The full listing must be reproduced exactly as given.
─── Supplied information
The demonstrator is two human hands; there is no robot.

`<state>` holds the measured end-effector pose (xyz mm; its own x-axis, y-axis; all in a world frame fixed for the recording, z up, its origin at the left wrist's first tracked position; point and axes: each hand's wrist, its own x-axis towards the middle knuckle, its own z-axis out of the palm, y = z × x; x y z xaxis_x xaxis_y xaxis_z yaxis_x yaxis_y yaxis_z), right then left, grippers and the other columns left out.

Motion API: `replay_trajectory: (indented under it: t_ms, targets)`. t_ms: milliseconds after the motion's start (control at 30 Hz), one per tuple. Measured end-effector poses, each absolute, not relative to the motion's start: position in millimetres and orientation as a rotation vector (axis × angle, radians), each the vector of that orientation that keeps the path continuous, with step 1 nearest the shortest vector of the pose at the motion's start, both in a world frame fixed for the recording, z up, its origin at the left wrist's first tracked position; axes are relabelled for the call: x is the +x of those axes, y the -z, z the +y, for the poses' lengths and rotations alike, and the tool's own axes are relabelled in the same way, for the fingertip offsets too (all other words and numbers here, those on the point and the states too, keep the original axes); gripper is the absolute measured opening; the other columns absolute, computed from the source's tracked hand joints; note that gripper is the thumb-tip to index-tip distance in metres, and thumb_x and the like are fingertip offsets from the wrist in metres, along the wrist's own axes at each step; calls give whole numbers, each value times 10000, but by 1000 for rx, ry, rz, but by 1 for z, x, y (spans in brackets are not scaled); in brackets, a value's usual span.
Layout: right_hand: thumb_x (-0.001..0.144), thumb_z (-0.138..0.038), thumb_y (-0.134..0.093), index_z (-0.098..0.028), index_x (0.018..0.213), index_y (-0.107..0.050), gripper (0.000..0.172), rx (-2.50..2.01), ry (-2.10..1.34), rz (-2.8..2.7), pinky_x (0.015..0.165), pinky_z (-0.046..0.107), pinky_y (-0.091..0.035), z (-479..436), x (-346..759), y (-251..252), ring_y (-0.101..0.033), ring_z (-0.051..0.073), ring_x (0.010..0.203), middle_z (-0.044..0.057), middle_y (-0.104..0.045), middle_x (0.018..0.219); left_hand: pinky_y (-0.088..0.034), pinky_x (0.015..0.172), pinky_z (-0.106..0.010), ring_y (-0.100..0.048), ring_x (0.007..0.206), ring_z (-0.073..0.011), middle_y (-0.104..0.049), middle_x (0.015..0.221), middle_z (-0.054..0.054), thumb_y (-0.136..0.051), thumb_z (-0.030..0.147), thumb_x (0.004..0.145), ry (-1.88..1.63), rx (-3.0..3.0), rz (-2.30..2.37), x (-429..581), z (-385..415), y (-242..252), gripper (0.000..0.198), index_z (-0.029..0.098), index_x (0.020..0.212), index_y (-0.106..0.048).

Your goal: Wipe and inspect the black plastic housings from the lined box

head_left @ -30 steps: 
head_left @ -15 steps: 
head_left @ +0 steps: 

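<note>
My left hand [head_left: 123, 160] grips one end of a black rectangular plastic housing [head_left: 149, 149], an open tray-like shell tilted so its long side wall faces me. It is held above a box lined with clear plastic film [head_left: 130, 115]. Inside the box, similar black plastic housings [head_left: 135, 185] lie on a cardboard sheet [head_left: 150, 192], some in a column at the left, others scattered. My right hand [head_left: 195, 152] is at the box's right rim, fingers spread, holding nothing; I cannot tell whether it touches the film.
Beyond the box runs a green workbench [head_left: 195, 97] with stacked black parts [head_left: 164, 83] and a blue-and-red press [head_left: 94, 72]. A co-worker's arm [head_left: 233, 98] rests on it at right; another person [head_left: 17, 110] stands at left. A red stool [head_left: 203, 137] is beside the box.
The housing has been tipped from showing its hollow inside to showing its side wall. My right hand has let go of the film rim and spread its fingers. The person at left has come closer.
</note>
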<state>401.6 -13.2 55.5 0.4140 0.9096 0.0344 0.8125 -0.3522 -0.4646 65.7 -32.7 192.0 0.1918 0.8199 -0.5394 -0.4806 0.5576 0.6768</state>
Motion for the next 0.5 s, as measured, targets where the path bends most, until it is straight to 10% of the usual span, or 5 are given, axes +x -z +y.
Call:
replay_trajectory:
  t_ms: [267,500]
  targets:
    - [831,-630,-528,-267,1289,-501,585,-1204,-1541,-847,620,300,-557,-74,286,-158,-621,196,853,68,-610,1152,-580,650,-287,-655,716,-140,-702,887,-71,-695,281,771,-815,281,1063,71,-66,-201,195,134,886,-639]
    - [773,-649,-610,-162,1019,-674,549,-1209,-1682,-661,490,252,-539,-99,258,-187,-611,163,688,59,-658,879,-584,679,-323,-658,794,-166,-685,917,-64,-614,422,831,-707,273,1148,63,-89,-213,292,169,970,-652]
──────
◆ Task answer:
The demonstrator is two human hands; there is no robot.

`<state>` holds the measured end-effector pose (xyz mm; its own x-axis, y-axis; all in a world frame fixed for the recording, z up, its origin at the left wrist's first tracked position; point and axes: each hand's wrist, its own x-axis towards the middle knuckle, its own z-axis out of the palm, y = z × x; x y z xaxis_x xaxis_y xaxis_z yaxis_x yaxis_y yaxis_z), right then left, grippers and the other columns left out.

Motion API: `replay_trajectory: (indented under it: t_ms, targets)`. t_ms: milliseconds after the motion's start (control at 30 Hz), one per tuple. Measured end-effector poses, each absolute, not relative to the motion's start: position in millimetres and orientation as a rotation vector (axis × angle, radians), each the vector of that orientation that keeps the path continuous, with step 1 nearest the shortest vector of the pose at the motion's start, both in a world frame fixed for the recording, z up, its origin at the left wrist's first tracked position; axes are relabelled for the call: x is the +x of those axes, y the -z, z the +y, for the poses' lengths and rotations alike, and the tool's own axes are relabelled in the same way, for the fingertip offsets too (all other words and numbers here, those on the point and the states too, keep the original axes); gripper is the absolute measured opening; the other columns absolute, computed from the source's tracked hand joints; note that gripper is the thumb-tip to index-tip distance in metres, and thumb_x and the like are fingertip offsets from the wrist in metres, along the wrist's own axes at each step; calls give whole numbers, each value times 10000, but by 1000 for rx, ry, rz, but by 1 for z, x, y (spans in brackets are not scaled); in brackets, a value's usual span.
Layout: right_hand: thumb_x (-0.001..0.144), thumb_z (-0.138..0.038), thumb_y (-0.134..0.093), index_z (-0.098..0.028), index_x (0.018..0.213), index_y (-0.107..0.050), gripper (0.000..0.172), rx (-2.50..2.01), ry (-2.10..1.34), rz (-2.8..2.7), pinky_x (0.015..0.165), pinky_z (-0.046..0.107), pinky_y (-0.091..0.035), z (-479..436), x (-346..759), y (-251..252), ring_y (-0.101..0.033), ring_z (-0.051..0.073), ring_x (0.010..0.203), middle_z (-0.044..0.057), middle_y (-0.104..0.045), middle_x (0.018..0.219); left_hand: pinky_y (-0.088..0.034), pinky_x (0.015..0.172), pinky_z (-0.106..0.010), ring_y (-0.100..0.048), ring_x (0.007..0.206), ring_z (-0.073..0.011), middle_y (-0.104..0.049), middle_x (0.015..0.221), middle_z (-0.054..0.054), thumb_y (-0.136..0.051), thumb_z (-0.030..0.147), thumb_x (0.004..0.145), ry (-1.88..1.63), rx (-3.0..3.0), rz (-2.30..2.37), x (-429..581), z (-385..415), y (-242..252), gripper (0.000..0.198), index_z (-0.029..0.098), index_x (0.020..0.212), index_y (-0.106..0.048).

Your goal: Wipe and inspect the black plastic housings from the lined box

head_left @ -30 steps: 
head_left @ -15 steps: 
head_left @ +0 steps: 

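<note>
My left hand [head_left: 123, 160] grips one end of a black rectangular plastic housing [head_left: 149, 149], an open tray-like shell tilted so its long side wall faces me. It is held above a box lined with clear plastic film [head_left: 130, 115]. Inside the box, similar black plastic housings [head_left: 135, 185] lie on a cardboard sheet [head_left: 150, 192], some in a column at the left, others scattered. My right hand [head_left: 195, 152] is at the box's right rim, fingers spread, holding nothing; I cannot tell whether it touches the film.
Beyond the box runs a green workbench [head_left: 195, 97] with stacked black parts [head_left: 164, 83] and a blue-and-red press [head_left: 94, 72]. A co-worker's arm [head_left: 233, 98] rests on it at right; another person [head_left: 17, 110] stands at left. A red stool [head_left: 203, 137] is beside the box.
The housing has been tipped from showing its hollow inside to showing its side wall. My right hand has let go of the film rim and spread its fingers. The person at left has come closer.
</note>
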<state>401.6 -13.2 55.5 0.4140 0.9096 0.0344 0.8125 -0.3522 -0.4646 65.7 -32.7 192.0 0.1918 0.8199 -0.5394 -0.4806 0.5576 0.6768</state>
Motion for the next 0.5 s, as measured, targets where the path bends most, until it is straight to 10% of the usual span, or 5 are given, axes +x -z +y.
Call:
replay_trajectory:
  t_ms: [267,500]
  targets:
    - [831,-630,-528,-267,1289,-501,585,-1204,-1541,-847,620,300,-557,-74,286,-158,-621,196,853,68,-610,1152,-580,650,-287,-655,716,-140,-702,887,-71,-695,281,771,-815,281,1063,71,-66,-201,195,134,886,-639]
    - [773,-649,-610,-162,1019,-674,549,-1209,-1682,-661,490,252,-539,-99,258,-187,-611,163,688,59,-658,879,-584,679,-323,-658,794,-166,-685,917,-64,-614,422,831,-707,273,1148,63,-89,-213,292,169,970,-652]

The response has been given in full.